Yeah, maybe some do, but they're enormously outweighed by the projects which don't write good tests.
Lots of tests aren't the important thing. Good tests are.
I've seen people write "tests" that do nothing but check for syntax errors in python.
vzn
vzn
@DanielSank each prj is unique in some ways and some generalizations are for academics.
Think about that.
"each prj is unique in some ways" - ok
"some generalizations are for academics" - wat?
You know what's the real reason I like python?
1) Awesome standard library (especially numpy)
2) Simple "build" system. I was discouraged so many times in the early years of learning to program by not understanding how to actually build and deploy my code.
I'm looking at you, C++.
Python let's you just download the interpreter, type "pip install -r requirements.txt", and then "python my_program.py".
Of course, with java the situation is often similarly easy.
And once you figure out a sane build system for C++ it's not that bad, but figuring it out the first time can be horrible.
Hey, @vzn, have you tried Scala?
vzn
vzn
00:49
glad you apparently like coding at least as much as physics!
have heard some of scala, havent used it myself.
@vzn It's a hobby and a big part of my job.
@vzn Ok then you may find this really interesting.
Suppose I have a class which represents a stack of objects.
I can push new elements to the stack or I can pop the top element off of the stack.
With me so far?
vzn
vzn
ok
Suppose instances of this Stack class are immutable, which means they never change. In that case, when you push you actually get a new instance of Stack.
Now, it would be incredibly annoying if you had to write a Stack class for every single type of object. You don't want to have to separately program a Stack of Int, String, Fruit, etc.
Many languages let you avoid that by using generic types.
You write something like this:
class Stack[A]{ code goes here }
vzn
vzn
ok. Java covers this fine generally except for the primitives (added late to the language as a compromise for c++ devs)
Right, ok you're familiar with generics. Good.
Now suppose I have some code which expects a Stack[Fruit], but I give it a Stack[Apple]. Is this ok?
Yes or no?
vzn
vzn
00:56
in java either may happen. it depends on the generic implementation.

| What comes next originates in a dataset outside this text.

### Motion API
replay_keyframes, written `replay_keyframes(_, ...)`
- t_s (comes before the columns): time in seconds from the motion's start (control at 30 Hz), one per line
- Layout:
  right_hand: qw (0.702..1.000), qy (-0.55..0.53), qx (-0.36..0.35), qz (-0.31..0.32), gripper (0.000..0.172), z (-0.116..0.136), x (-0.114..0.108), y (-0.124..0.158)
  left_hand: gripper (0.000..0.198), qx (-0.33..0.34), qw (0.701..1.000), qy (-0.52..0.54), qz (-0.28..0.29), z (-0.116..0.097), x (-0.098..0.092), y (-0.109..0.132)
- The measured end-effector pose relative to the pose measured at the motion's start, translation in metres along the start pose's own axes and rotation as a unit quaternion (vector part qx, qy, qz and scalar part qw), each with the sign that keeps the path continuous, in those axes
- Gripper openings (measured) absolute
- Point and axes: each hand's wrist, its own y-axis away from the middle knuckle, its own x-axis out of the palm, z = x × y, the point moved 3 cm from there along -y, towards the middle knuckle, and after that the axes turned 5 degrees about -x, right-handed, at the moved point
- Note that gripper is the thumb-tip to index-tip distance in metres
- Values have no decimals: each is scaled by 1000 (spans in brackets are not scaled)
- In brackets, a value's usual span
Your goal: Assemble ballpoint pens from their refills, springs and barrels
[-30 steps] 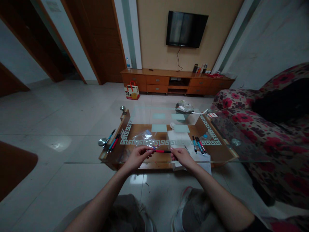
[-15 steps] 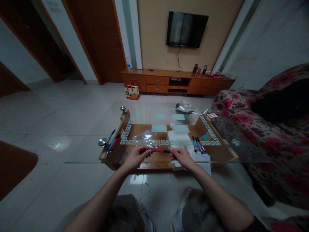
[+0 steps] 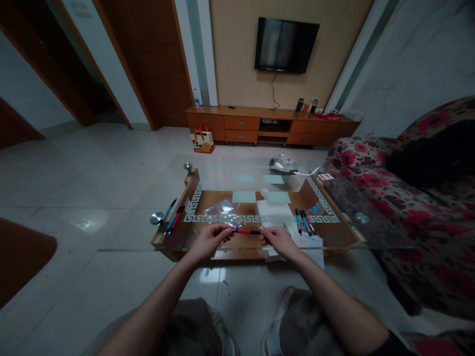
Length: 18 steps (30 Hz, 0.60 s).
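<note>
Right now both hands hold one pen (image 3: 247, 231) level above the near edge of the glass tabletop (image 3: 129, 232), roughly at its middle. The left hand (image 3: 210, 241) has its fingers (image 3: 226, 232) closed in a pinch on the pen's left end, where a bit of blue shows. The right hand (image 3: 279, 241) has its fingers (image 3: 264, 233) closed on the dark right end. The pen is red along the stretch between the two grips, and it runs parallel to the near edge. Whether it touches the glass cannot be told. Just beyond the left hand lies a clear bag (image 3: 222, 212), crumpled, on the tabletop. Beside the bag, beyond the right hand, lies white paper (image 3: 272, 212), which reaches down to the near edge under the right wrist. The left pens (image 3: 174, 217), a few in blue and red, lie slanted near the left edge, close to a round metal fitting (image 3: 156, 217). The right pens (image 3: 305, 221) lie side by side just right of the paper, pointing away from the near edge. A bowl (image 3: 282, 164) stands at the far edge. A flowered sofa (image 3: 408, 207) runs along the right edge. Across the tiled floor (image 3: 92, 168), a low cabinet (image 3: 237, 122) stands under a wall TV (image 3: 285, 44), with a red carrier (image 3: 203, 139) on the floor before it.
</note>
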Motion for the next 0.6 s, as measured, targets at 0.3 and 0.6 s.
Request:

@vzn I'm not sure what you mean "either may happen".
vzn
vzn
one can have a class Stack<Fruit> or Stack<Object>, the latter being the more generic original implementation of some container classes.
Suppose I have a function func(Stack[Fruit] x) {...} and I pass in a Stack[Apple]. Is this ok?
@vzn I'm not asking about Stack[Object]. I'm asking if the code expects Stack[Fruit] is it ok to pass Stack[Apple]?
vzn
vzn
think that subclasses are ok in the generic system in your example. (havent tried it)
@vzn In Java it would work.
vzn
vzn
00:59
ie Apple subclass of Fruit & the compiler checks it. afaik. its not a common construction.
@vzn This is an incredibly common construction!
I might have a Stack[Person], and then a type Student which is a subtype of Person. Then I might have a Stack[Student] which I want to push onto a Stack[Person].
Think of it like this:
vzn
vzn
ok
Suppose some code is going to do my_fruit = my_stack.pop()
And suppose the type of my_fruit is Fruit.
Then, if my_stack is a Stack[Fruit], we're fine, right?
vzn
vzn
yes
If my_stack is a Stack[Apple], we're still fine, because pop() returns an Apple, which is a Fruit.
Do you agree?
vzn
vzn
01:02
right. some of this cant be checked at compile time. in java.
Runtime checks are bad! The point of my example is going to be that Scala does better!
Runtime checks mean possibility of runtime errors.
Well ok now you edited runtime --> compile time, so my comments look wrong.
vzn
vzn
@DanielSank lol division by zero is a runtime exception, so is EOF. etc
But you're right: some of the type checks happen at run time in Java.
vzn
vzn
sorry typo
Java has to do runtime checks because the following is legal in Java:
vzn
vzn
01:04
jlo was dancing on the tv :P
x = new Array[String](1)
Array[Object] y = x
y(0) = new Whatever(...)
Do you see why that's a problem?
vzn
vzn
this is all great but to me OOP is old stuff, eg generics added almost a decade ago to java, and containers added ~1½ decade ago etc.
Ah, but here's the cool thing:
That bit of Java I just wrote is bad. The third line causes a run time error.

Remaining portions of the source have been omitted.